We initially embedded the words in our sample using GloVe pre-trained word embeddings. However, GloVe was trained on a corpus from Wikipedia articles prior to COVID-19 outbreak, meaning it lacked keywords related to both COVID and disinformation news articles. So, we trained our own GloVe word embeddings on a dataset provided by GDI. This dataset contains an unknown mix of positive and negative articles published in 2020 that contain the following coronavirus keywords: coronavirus, COVID, COVID-19. It represents about ~10% of the coronavirus-keyword-containing articles collected by GDI. So although it’s much smaller than the corpus used for pre-trained GloVe embeddings, it’s still a considerable size, it has the advantage of being relevant to this topic.
Embedding layer - using embedded article text (trained on COVID data)

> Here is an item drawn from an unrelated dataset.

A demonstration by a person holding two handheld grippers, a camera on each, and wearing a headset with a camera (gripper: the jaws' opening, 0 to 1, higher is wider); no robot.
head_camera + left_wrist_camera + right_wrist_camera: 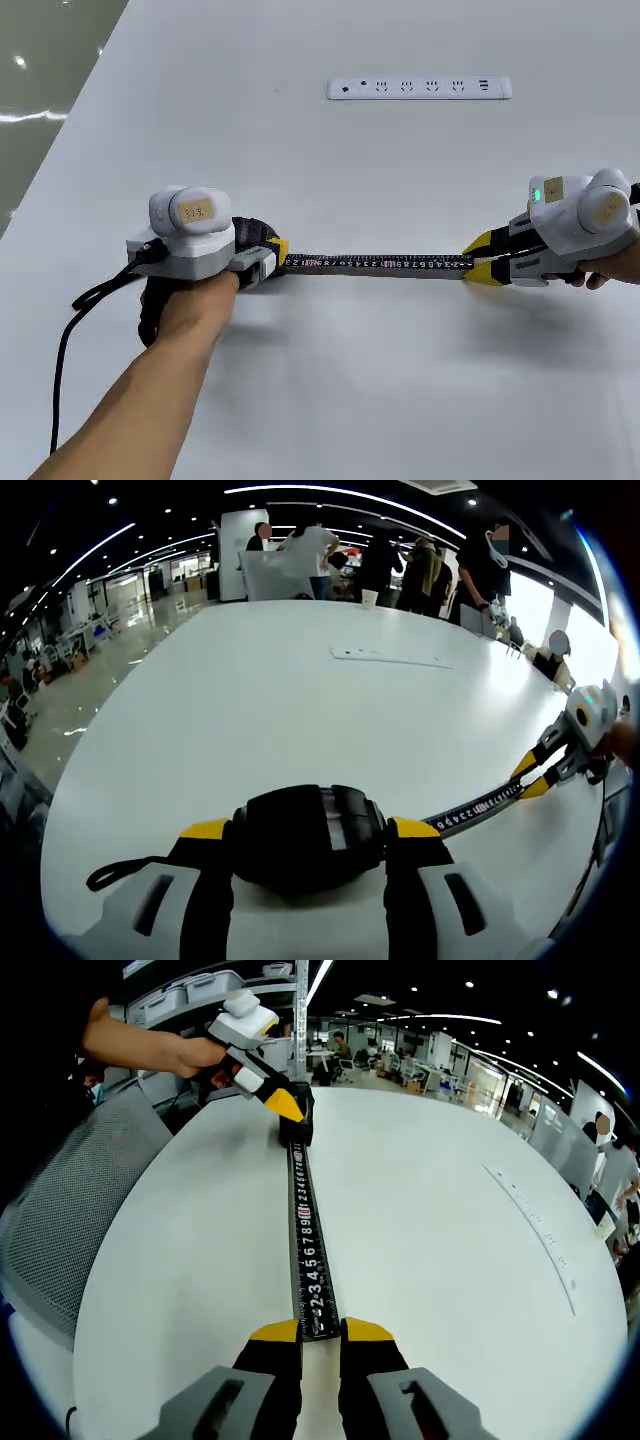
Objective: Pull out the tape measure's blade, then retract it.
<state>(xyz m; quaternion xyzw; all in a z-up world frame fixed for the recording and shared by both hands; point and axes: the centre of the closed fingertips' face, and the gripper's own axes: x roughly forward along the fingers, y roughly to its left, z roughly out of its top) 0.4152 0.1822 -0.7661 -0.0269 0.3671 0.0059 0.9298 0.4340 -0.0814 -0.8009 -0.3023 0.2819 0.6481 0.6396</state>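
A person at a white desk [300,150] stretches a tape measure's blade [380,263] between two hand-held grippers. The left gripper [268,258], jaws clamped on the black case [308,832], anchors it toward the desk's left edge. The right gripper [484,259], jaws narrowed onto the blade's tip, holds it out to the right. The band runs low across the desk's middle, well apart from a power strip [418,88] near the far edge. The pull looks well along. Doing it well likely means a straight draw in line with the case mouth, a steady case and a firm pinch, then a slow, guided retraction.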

Bidirectional LSTM layer - responsible for building the context of the word embedding inputs
Dense layer
Dropout layer - drops nodes to improve overfitting
Output layer (provides classification)
We experimented with two different word embeddings - 200-dimensional and 300-dimensional GloVe layers. Article text was the only feature in this model. Our final test data had 7,105 samples. Of the 2,420 disinformation articles this model correctly classified 2,268 of them. Of the 4,685 legitimate articles our model incorrectly classified 131 of them as disinformation.